Paper coatings -- which contain pigments glued together by binders -- fill the voids of the base paper, providing a smooth surface for printing. Using laser-induced plasma spectroscopy, the researchers can get a snapshot of the variation of the coating weight or the binder within the coating, which are important factors in predicting printability, said Jouko E.I. Korppi-Tommola, a professor of physical chemistry at the university.
Korppi-Tommola and Heikki J. Häkkänen reported their latest research results in the Nov. 15, 1998, issue of Analytical Chemistry. With laser-induced plasma spectroscopy, they can get a 3-D picture of pigment and binder distributions of a paper's coating layer at a lateral resolution of at least 100 µm and depth resolution of 1 µm.
"In a typical analysis, we can take 20,000 samples from an area of a few square centimeters and 50 µm in depth and record the element information at each location in about 15 minutes," Korppi-Tommola said. "This is quite a bit of information from a piece of paper. No other method can offer this information at this speed and cost."

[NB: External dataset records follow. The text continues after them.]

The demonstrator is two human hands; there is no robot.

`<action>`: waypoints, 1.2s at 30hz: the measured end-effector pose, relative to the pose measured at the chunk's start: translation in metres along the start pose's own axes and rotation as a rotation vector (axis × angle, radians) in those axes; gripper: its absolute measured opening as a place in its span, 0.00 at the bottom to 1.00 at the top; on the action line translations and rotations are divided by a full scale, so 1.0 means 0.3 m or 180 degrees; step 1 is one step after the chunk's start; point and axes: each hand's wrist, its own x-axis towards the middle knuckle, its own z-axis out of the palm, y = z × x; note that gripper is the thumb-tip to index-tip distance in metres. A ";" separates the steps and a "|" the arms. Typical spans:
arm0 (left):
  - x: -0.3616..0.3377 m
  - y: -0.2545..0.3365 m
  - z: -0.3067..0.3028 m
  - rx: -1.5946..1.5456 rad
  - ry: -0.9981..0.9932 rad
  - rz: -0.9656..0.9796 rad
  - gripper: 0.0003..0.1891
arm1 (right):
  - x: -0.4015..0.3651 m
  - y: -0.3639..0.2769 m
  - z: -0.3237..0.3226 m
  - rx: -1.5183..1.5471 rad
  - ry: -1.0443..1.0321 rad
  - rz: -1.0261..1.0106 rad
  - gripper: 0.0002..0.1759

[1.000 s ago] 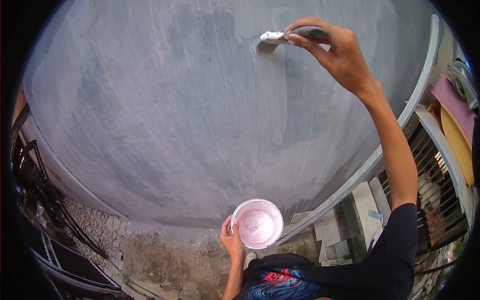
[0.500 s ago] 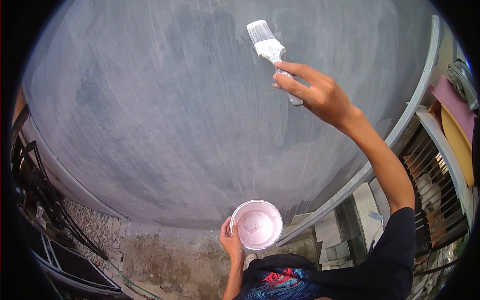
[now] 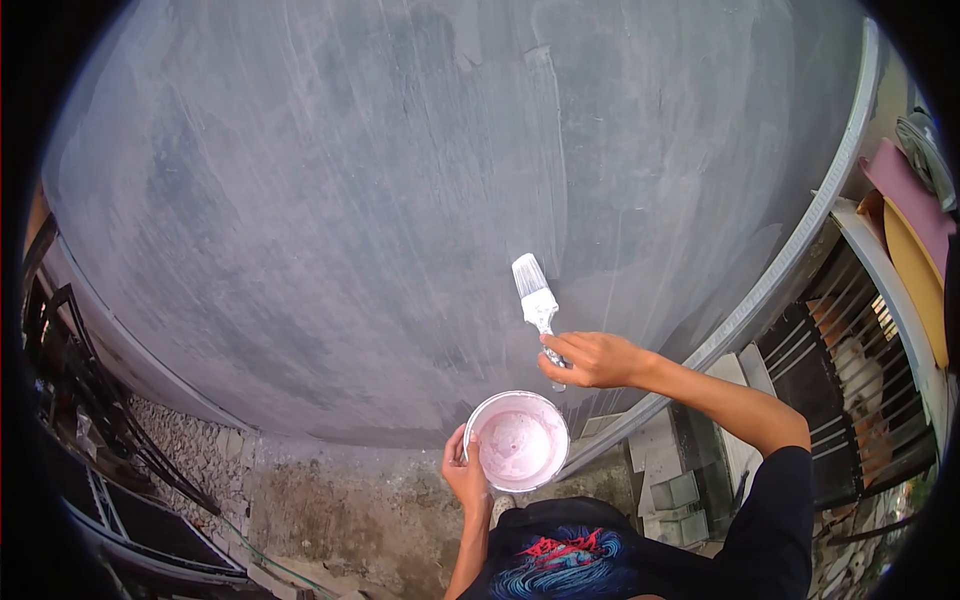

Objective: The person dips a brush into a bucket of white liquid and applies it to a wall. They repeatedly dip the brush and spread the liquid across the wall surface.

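A grey wall (image 3: pixel 400 200) with streaky brush marks fills most of the view. My right hand (image 3: pixel 597 360) pinches the handle of a paint brush (image 3: pixel 537 300), whose white-coated bristles point up against or close to the wall; whether they touch is unclear. Below and to the left of it, my left hand (image 3: pixel 466 468) grips the rim and side of a round white bucket (image 3: pixel 515 440) with pale pink paint inside. A wet-looking strip runs down the wall above the brush.
White trim (image 3: pixel 822 200) edges the wall at the right. Beyond it are a barred metal rack (image 3: pixel 870 400) and pink and yellow sheets (image 3: pixel 915 280). Dark metal frames (image 3: pixel 110 400) and gravel (image 3: pixel 190 450) lie at the lower left, beside a stained concrete floor (image 3: pixel 330 510).
My right hand has come down the wall with the brush, from the upper part to just above the bucket. A fresh vertical streak shows on the wall. The bucket has risen slightly.
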 end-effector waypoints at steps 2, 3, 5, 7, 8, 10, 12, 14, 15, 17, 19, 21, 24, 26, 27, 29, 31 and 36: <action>-0.011 0.005 0.001 -0.0049 0.0002 -0.0038 0.18 | -0.044 -0.044 0.047 0.0192 -0.0034 -0.0023 0.15; -0.014 0.002 -0.002 -0.0046 0.0015 -0.0038 0.18 | -0.071 -0.063 0.067 0.0381 -0.0182 0.0067 0.14; -0.017 -0.010 -0.011 -0.0046 -0.0014 -0.0013 0.18 | -0.114 -0.067 0.096 0.0685 -0.0314 0.0278 0.13; -0.024 -0.014 -0.018 -0.0041 0.0003 -0.0015 0.19 | -0.158 -0.063 0.101 0.0979 -0.0443 0.0492 0.12; -0.026 -0.013 -0.021 -0.0049 0.0029 -0.0008 0.19 | -0.166 -0.040 0.092 0.1108 -0.0384 0.0695 0.12; -0.030 -0.007 -0.024 -0.0055 0.0056 -0.0008 0.19 | -0.147 0.017 0.061 0.1238 -0.0325 0.0880 0.12; -0.032 -0.006 -0.024 -0.0063 0.0073 -0.0023 0.19 | -0.101 0.088 -0.035 0.1117 -0.0036 0.1203 0.12; -0.032 -0.008 -0.022 -0.0058 0.0070 -0.0028 0.19 | -0.030 0.171 -0.150 0.0831 0.0381 0.1294 0.12; -0.033 -0.005 -0.021 -0.0050 0.0068 -0.0036 0.19 | -0.002 0.213 -0.209 0.0733 0.0445 0.1390 0.11; -0.036 0.003 -0.015 -0.0023 0.0031 -0.0015 0.19 | 0.055 0.292 -0.322 0.0493 0.0629 0.1431 0.11; -0.037 0.006 -0.008 -0.0022 0.0016 -0.0012 0.19 | 0.109 0.360 -0.423 0.0214 0.0826 0.1282 0.13; -0.040 0.007 -0.002 -0.0023 0.0002 -0.0017 0.19 | 0.161 0.420 -0.508 -0.0096 0.0996 0.1075 0.13; -0.045 0.010 0.007 0.0024 -0.0016 -0.0027 0.20 | 0.226 0.511 -0.619 -0.0578 0.1209 0.0745 0.15; -0.049 0.015 0.011 -0.0026 -0.0067 -0.0069 0.20 | 0.272 0.533 -0.676 -0.0884 0.1325 0.0532 0.16; -0.050 0.012 0.012 -0.0020 -0.0066 -0.0074 0.20 | 0.306 0.535 -0.698 -0.0987 0.1554 0.0467 0.14; -0.049 0.004 0.007 -0.0018 -0.0037 -0.0030 0.20 | 0.324 0.533 -0.709 -0.1225 0.1853 0.0430 0.14; -0.050 0.001 0.002 -0.0012 -0.0024 -0.0040 0.20 | 0.273 0.552 -0.681 -0.1220 0.1711 0.0379 0.17; -0.046 -0.003 -0.013 0.0020 0.0008 -0.0072 0.19 | 0.127 0.455 -0.444 -0.0980 0.1134 0.0658 0.16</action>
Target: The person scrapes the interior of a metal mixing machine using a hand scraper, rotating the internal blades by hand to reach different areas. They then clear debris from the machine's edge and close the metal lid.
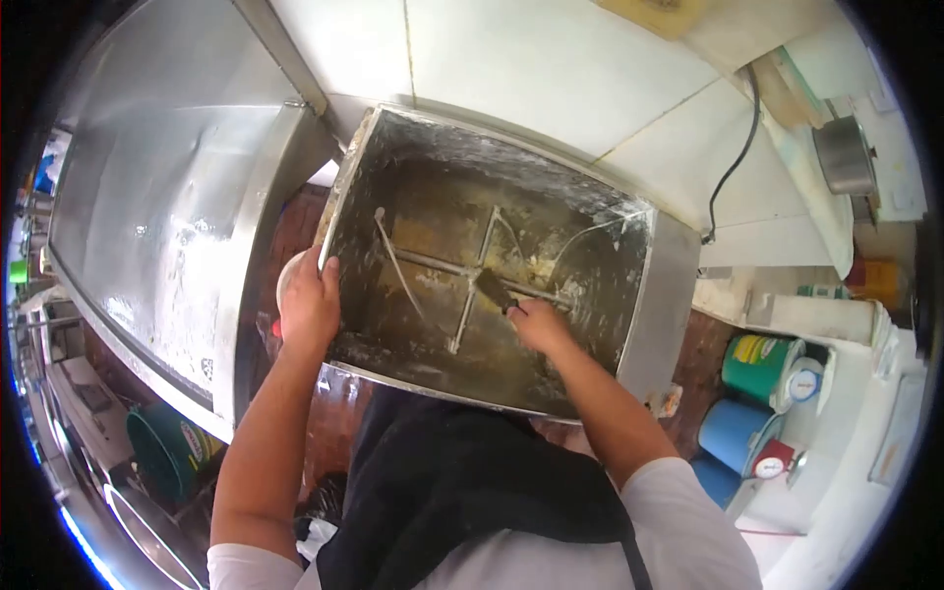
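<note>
A deep rectangular metal bin stands in front of me, its inside walls streaked with whitish residue and cloudy, brownish wetness over the bottom. Inside it lies a cross-shaped metal mixing paddle with thin curved rods. My left hand grips the bin's left rim, fingers wrapped over the edge. Down inside the bin, my right hand is closed round a dark-handled brush. Its head overlaps the middle of the paddle in this view.
A large stainless steel table flanks the bin on the left. Behind is a white tiled wall with a black cable. Green and blue buckets stand at right. A dark green bucket is at lower left.
</note>
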### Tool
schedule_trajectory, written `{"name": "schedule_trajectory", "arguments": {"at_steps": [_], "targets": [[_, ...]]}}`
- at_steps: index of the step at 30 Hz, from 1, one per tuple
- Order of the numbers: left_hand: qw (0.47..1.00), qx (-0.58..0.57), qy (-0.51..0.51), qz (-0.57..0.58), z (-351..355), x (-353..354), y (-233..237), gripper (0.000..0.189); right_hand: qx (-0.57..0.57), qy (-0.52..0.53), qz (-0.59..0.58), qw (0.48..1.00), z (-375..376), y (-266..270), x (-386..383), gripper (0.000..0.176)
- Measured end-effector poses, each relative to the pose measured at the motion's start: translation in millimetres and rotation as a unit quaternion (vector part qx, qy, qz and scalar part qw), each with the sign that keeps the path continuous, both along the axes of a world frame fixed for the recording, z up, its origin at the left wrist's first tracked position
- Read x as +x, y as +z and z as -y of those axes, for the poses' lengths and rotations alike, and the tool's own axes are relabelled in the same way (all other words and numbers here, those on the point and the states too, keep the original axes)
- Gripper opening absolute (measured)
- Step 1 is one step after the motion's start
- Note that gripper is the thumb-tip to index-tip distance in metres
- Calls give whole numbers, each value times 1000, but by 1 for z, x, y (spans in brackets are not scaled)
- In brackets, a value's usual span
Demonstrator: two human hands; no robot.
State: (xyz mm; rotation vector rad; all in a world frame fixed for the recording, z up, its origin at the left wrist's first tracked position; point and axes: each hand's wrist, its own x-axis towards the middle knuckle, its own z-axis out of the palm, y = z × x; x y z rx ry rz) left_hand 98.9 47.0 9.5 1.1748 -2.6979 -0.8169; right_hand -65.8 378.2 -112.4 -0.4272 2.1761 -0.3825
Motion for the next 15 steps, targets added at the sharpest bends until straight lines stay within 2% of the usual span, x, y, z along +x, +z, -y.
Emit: {"name": "schedule_trajectory", "arguments": {"at_steps": [1,2,4,5,7,8,10,15], "targets": [[1000,6,-1,-4,-1,-1,1,41,-12,-27,73,997,6,34,0,39],[1000,8,5,-6,0,-1,0,41,-9,-21,72,997,7,49,-1,39],[1000,-4,-5,-11,0,1,-2,42,23,127,-164,978,5,66,-2,32],[1000,-3,-1,-12,0,1,-2,42,23,131,-165,977,7,69,-9,32],[1000,10,2,5,0,-1,1,42,83,244,-174,950,18,70,-30,27],[1000,10,4,6,0,-1,1,42,82,246,-173,950,24,68,-35,27],[1000,14,7,3,0,-1,0,42,49,317,-224,920,33,63,-43,27],[1000,-13,8,1,-1,-1,1,41,75,335,-233,910,51,54,-44,26]]}}
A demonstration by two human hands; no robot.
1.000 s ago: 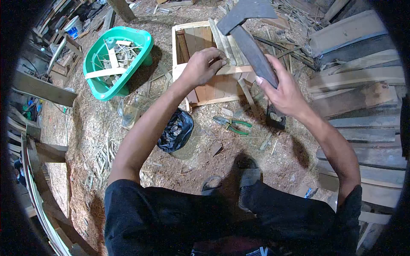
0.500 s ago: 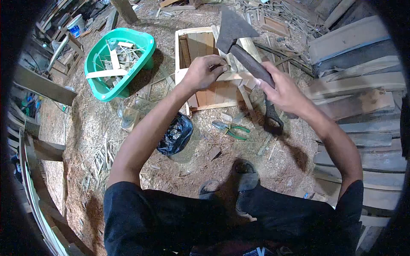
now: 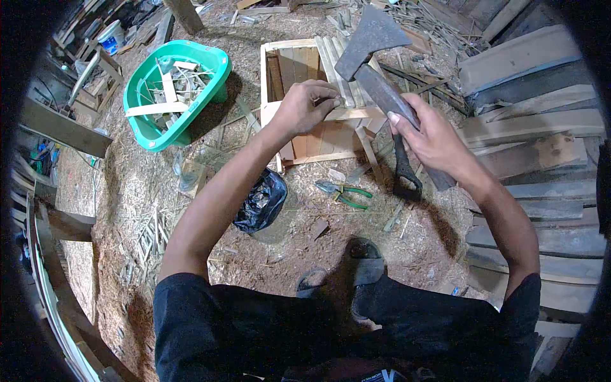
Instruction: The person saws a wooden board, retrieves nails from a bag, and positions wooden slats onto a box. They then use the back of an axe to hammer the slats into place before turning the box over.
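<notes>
1. Head view, right hand: the right hand (image 3: 429, 134) is wrapped firmly around the handle of a hatchet (image 3: 386, 90), its thumb lying along the wood. The broad metal head points up and away, above the slats, and the handle's butt shows below the grip.
2. Head view, left hand: the left hand (image 3: 308, 108) is partly closed, fingers curled with the thumb near their tips, at the near top edge of a wooden crate (image 3: 328, 141). Whether it pinches something small cannot be told.
3. Head view, crate: it rests on the floor (image 3: 299, 245) in front of the person, between the green basin and the stacked planks. Pale slats (image 3: 335, 63) run lengthwise over its right part, while its left part is uncovered, showing the interior.
4. Head view, near the crate: green-handled pliers (image 3: 344, 193) lie on the floor on its near side. A black tool handle (image 3: 406, 169) stands out close to its near right corner, and a black plastic bag (image 3: 266, 200) sits toward the left forearm.
5. Head view, farther out: a green basin (image 3: 140, 135) holding wood offcuts (image 3: 168, 89) stands at left; planks (image 3: 541, 191) are stacked at right.
</notes>
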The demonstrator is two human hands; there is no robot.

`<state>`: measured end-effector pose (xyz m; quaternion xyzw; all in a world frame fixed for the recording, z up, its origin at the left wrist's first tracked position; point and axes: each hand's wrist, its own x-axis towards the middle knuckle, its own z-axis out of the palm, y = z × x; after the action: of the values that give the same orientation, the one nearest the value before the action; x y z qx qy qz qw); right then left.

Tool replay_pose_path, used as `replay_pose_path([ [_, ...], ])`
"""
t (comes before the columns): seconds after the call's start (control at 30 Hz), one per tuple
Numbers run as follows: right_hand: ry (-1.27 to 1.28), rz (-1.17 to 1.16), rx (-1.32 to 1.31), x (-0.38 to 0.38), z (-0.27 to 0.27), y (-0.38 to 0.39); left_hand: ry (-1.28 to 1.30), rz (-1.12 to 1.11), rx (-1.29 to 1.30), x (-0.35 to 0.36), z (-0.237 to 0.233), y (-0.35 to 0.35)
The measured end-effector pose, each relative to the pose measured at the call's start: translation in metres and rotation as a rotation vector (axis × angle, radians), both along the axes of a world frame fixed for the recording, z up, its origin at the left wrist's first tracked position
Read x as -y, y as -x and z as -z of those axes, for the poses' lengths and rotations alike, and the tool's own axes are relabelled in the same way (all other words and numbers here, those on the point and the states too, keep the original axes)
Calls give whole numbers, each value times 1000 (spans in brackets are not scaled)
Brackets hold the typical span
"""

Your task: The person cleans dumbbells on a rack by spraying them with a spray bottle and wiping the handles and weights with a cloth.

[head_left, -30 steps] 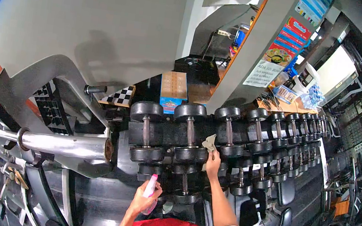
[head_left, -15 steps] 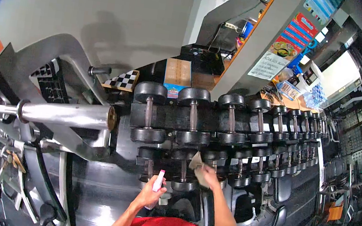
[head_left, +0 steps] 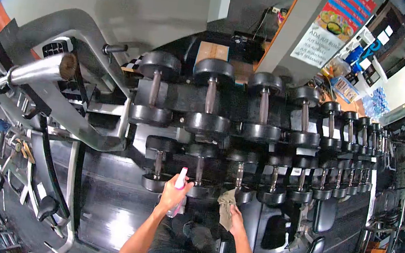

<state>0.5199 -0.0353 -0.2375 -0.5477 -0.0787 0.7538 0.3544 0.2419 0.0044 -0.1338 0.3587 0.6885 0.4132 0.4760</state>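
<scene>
My left hand (head_left: 175,193) is wrapped around the neck of a spray bottle (head_left: 181,179), its pink top pointing toward the lower row of the rack (head_left: 236,104); I cannot tell whether a finger presses the trigger. My right hand (head_left: 236,221), well apart from the left, has its fingers clamped on a crumpled cloth (head_left: 226,209) at the near end of the third dumbbell (head_left: 240,172) from the left in that lower row. The cloth overlaps that end in my view, though I cannot be sure they touch. I judge the step in hand to be wiping this dumbbell down, with the spray held ready. The next move would call for pressing the cloth flat around the rounded end, the bottle held clear of the neighbouring dumbbells.
</scene>
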Motion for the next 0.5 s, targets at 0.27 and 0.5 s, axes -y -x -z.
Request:
replay_pose_path([
  [0.27,54,51,-180,13,5,-40,56,-26,-63,-33,65,-23],
  [0.5,22,196,-229,-39,20,-31,201,59,-146,-44,73,-24],
])
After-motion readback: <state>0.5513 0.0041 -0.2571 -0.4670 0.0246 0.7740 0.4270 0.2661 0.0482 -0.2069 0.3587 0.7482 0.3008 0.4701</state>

Most competing methods -- which include a range of microscopy and spectroscopy techniques -- are restricted to two-dimensional analysis, he said. "Vacuum methods only see the topmost layer, typically 5 nm thick," he said. Most of the coating material resides below this depth, however, so studying depth profiles of multiple coatings is out of reach of these methods.
The Finnish group's system uses a 308-nm excimer laser emitting 60-mJ pulses from which 1 to 2 mJ are focused onto the paper's surface. But the group would like to replace that excitation source with another UV light source, Korppi-Tommola said, preferably a small diode-pumped Q-switched frequency-quadrupled Nd:YAG delivering 10-mJ pulses at a 20-Hz repetition rate.
The chemists have been working closely with paper and paper-machine companies in Finland, Austria and Sweden. With financial help from the Technological Development Center of Finland, they were able to ease the analysis process, Korppi-Tommola said, by replacing a boxcar and two monochromators with a gated charge-coupled device detector to record the spectrally resolved light.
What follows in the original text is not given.